*Description of the task*
In this exercise, copy exactly the lines from the one that contains "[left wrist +" through the end of the entries below; pictures are not copied.
========================================================================
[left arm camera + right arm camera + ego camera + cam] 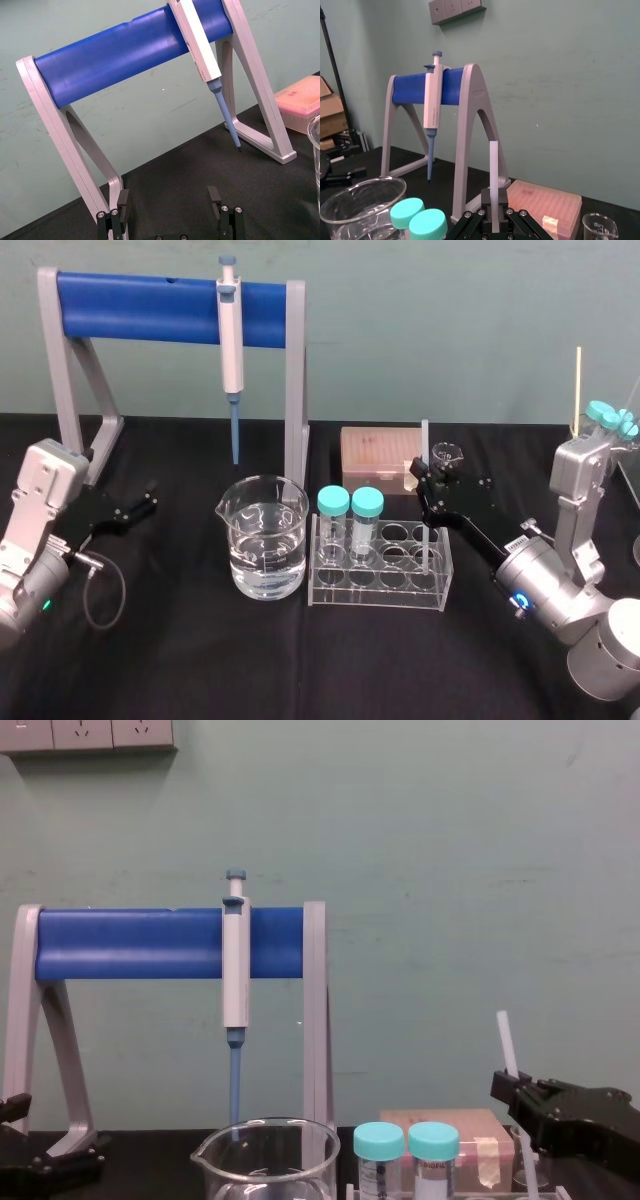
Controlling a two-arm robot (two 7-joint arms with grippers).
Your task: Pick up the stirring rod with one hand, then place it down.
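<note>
The right gripper (418,472) is pinching the stirring rod (424,440) between closed-in fingers and holding it upright. A long stretch is standing above the jaws, and the lower part is running down at the clear tube rack (378,592); I cannot tell whether its tip is sitting in a well. With so narrow a grip the smooth rod is risking a pivot or slip, and a sideways move could be catching the rack, the capped tubes (350,508) or the small beaker (447,453) just behind. The left gripper (150,500) is lying spread open by the pipette stand (296,390), well apart.
</note>
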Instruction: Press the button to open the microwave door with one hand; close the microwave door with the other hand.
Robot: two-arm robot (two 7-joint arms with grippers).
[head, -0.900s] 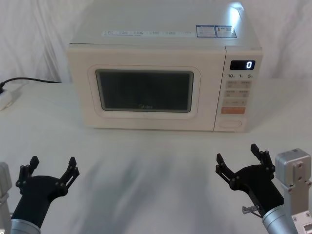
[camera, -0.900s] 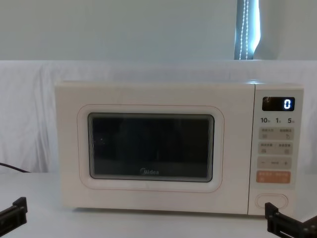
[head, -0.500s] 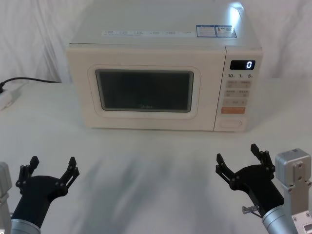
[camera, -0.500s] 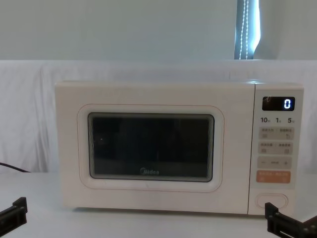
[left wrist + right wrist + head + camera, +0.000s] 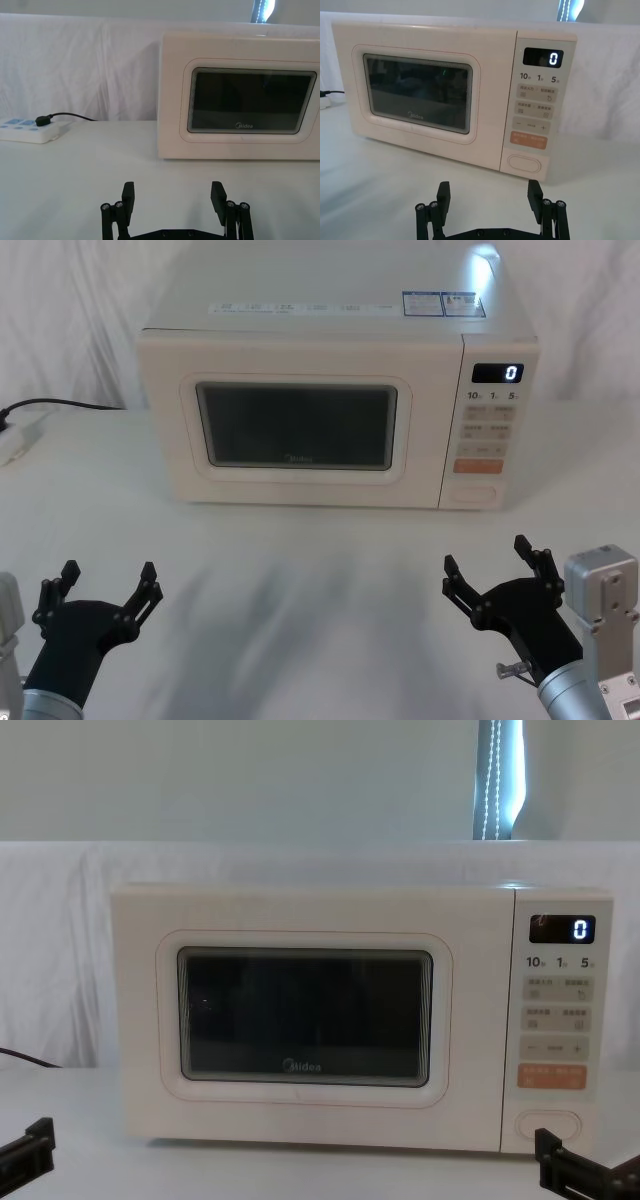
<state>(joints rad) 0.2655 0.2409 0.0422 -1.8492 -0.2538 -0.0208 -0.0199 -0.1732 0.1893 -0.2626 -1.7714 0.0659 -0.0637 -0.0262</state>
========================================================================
*Exercise solution*
[left wrist + right wrist + head + camera, +0.000s] 
<state>(joints rad) 0.2655 0.2409 0.0422 -1.8492 -0.2538 -0.0208 -0.0199 -0.1732 0.1893 -0.2626 -1.7714 0.0659 -0.0637 -0.0262</state>

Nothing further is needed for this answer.